» **TASK STATEMENT**
Keep every line in which "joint" occurs and drop the rest of the data.

» **Items listed in a dataset**
++++++++++
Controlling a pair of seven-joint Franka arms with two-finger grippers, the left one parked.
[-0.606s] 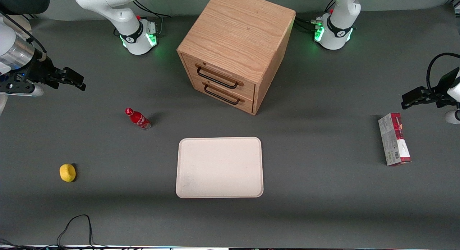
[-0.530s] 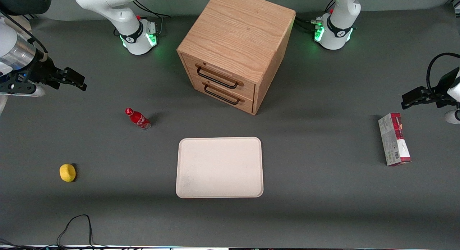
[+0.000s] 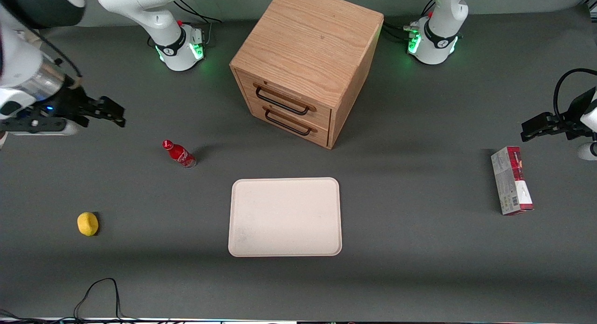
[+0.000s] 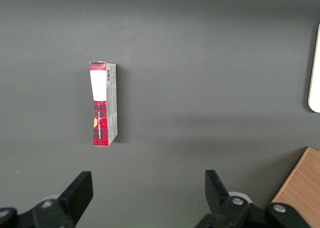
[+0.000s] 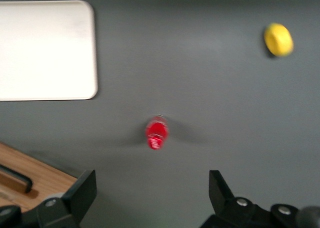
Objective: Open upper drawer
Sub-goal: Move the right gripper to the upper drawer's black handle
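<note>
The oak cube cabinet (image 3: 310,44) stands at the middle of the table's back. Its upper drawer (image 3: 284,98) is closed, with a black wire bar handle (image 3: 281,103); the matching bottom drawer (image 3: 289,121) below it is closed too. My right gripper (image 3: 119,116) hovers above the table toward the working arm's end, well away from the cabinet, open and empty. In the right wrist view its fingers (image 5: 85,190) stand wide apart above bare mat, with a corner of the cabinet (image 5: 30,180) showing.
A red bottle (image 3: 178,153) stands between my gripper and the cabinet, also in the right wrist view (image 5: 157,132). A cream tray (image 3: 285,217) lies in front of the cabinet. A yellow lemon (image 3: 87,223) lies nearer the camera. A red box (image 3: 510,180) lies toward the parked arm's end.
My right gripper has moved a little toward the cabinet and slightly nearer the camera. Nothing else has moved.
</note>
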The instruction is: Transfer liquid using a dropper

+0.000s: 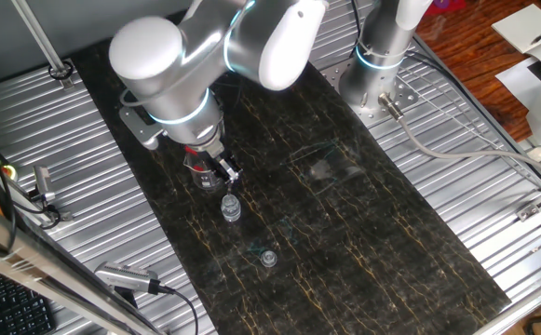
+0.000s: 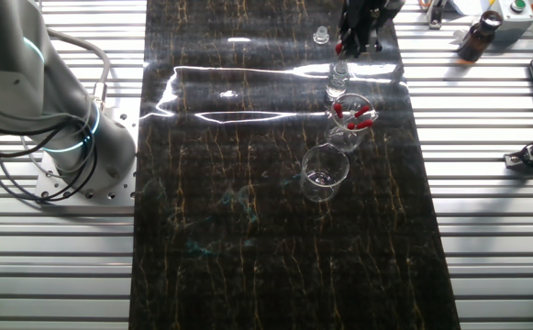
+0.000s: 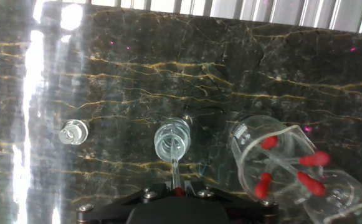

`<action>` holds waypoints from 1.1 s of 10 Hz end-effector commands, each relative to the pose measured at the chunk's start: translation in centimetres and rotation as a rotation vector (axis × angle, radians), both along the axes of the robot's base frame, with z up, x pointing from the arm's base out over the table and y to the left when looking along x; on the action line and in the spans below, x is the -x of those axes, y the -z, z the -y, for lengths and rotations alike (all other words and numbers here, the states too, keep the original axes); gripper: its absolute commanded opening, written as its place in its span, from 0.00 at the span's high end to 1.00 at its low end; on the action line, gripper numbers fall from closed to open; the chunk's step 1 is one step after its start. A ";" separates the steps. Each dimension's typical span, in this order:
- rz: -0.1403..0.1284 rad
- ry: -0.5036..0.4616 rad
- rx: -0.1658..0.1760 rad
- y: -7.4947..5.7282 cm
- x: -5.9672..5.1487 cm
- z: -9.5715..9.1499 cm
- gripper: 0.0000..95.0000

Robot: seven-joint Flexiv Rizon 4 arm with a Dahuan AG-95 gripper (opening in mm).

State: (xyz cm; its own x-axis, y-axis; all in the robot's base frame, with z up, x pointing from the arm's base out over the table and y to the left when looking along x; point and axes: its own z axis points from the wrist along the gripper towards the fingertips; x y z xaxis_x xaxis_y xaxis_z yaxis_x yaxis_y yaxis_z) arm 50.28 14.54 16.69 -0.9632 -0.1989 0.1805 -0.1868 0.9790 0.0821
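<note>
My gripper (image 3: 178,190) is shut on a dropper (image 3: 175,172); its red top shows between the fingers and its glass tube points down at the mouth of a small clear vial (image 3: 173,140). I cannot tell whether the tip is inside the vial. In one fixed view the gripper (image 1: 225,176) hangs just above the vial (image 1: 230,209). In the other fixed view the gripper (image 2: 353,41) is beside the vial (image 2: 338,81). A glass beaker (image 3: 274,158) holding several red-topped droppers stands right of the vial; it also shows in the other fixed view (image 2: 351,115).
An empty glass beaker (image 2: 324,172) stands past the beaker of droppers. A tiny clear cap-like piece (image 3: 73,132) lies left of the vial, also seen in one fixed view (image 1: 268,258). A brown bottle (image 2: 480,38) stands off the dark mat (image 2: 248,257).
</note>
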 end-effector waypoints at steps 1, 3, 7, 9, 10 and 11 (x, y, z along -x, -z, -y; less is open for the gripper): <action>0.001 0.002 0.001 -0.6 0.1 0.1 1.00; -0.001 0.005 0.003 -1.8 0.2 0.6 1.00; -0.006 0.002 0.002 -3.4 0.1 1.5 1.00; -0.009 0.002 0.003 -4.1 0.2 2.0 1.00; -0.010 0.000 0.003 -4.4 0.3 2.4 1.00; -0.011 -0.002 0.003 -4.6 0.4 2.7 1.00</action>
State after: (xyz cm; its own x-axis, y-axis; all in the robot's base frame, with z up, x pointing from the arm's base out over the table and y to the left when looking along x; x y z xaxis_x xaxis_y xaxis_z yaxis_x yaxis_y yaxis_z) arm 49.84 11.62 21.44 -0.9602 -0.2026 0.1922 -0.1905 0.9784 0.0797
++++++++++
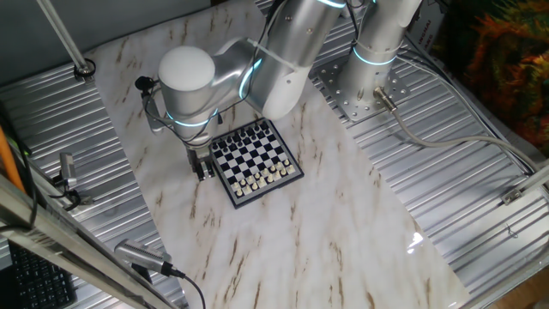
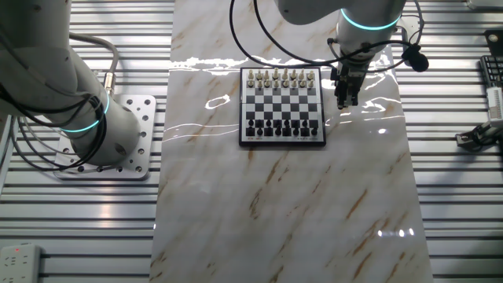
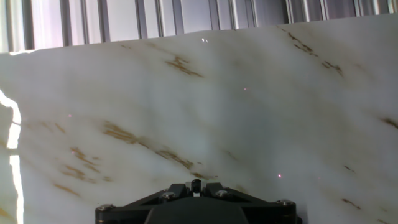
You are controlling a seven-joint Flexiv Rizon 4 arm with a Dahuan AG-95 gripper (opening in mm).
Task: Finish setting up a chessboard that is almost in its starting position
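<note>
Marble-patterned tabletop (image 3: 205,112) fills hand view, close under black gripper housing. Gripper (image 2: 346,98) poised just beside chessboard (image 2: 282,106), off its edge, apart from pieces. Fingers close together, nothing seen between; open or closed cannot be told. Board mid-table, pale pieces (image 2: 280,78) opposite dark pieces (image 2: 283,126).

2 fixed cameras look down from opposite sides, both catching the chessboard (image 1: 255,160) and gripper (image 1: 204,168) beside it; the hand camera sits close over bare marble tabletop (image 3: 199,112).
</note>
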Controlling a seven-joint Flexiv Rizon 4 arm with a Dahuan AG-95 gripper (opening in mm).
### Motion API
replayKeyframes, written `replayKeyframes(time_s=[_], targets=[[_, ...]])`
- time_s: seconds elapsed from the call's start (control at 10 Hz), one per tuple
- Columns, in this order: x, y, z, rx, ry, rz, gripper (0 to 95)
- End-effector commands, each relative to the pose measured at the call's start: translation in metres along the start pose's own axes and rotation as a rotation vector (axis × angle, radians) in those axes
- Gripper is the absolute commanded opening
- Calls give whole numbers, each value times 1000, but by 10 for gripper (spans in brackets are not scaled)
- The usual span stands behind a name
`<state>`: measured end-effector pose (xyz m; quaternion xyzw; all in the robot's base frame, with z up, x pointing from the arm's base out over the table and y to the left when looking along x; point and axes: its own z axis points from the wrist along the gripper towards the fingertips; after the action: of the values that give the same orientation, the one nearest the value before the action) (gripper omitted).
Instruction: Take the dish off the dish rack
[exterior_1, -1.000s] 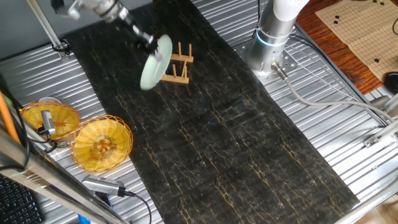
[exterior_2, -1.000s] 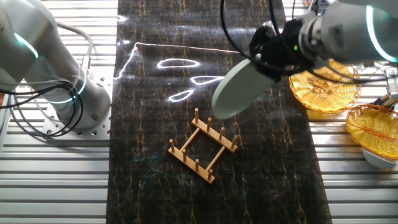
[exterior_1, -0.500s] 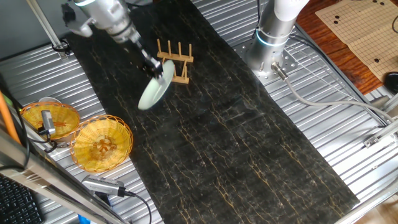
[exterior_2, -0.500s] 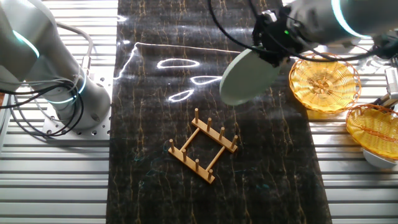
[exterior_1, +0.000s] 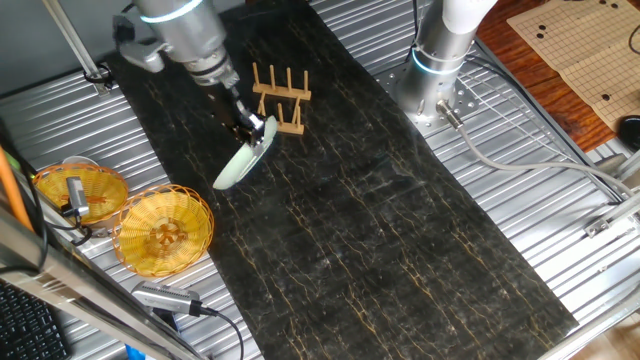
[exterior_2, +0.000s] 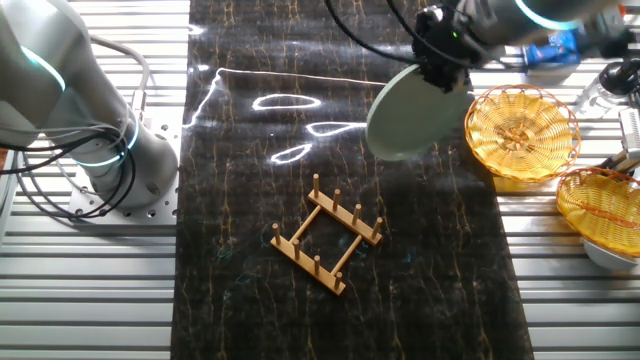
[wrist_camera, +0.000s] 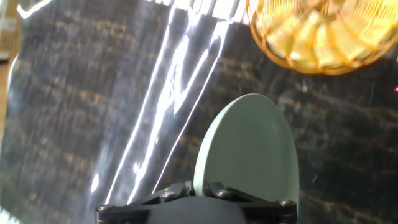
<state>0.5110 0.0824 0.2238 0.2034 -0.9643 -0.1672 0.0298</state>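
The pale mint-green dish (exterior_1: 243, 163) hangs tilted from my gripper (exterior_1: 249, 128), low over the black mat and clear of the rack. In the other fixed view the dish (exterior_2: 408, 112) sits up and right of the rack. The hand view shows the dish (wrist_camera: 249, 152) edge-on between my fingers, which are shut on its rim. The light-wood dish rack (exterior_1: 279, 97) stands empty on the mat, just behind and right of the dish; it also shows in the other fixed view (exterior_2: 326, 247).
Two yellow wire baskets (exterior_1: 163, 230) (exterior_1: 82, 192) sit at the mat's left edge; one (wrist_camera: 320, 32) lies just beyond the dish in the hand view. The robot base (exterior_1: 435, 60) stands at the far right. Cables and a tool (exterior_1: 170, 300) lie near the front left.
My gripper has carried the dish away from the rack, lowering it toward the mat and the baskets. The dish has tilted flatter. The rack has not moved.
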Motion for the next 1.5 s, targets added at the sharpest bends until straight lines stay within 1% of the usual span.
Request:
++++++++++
» **THE ANSWER**
Controlling a pair of seven-joint Franka arms with two-finger grippers, the left one parked.
Robot: seven-joint Flexiv Rizon 4 arm with a Dahuan AG-95 gripper (opening in mm).
You are controlling a seven-joint Flexiv Rizon 4 arm with a Dahuan AG-95 gripper (opening in mm).
Controlling a seven-joint Flexiv Rizon 4 arm with a Dahuan AG-95 gripper (opening in mm).

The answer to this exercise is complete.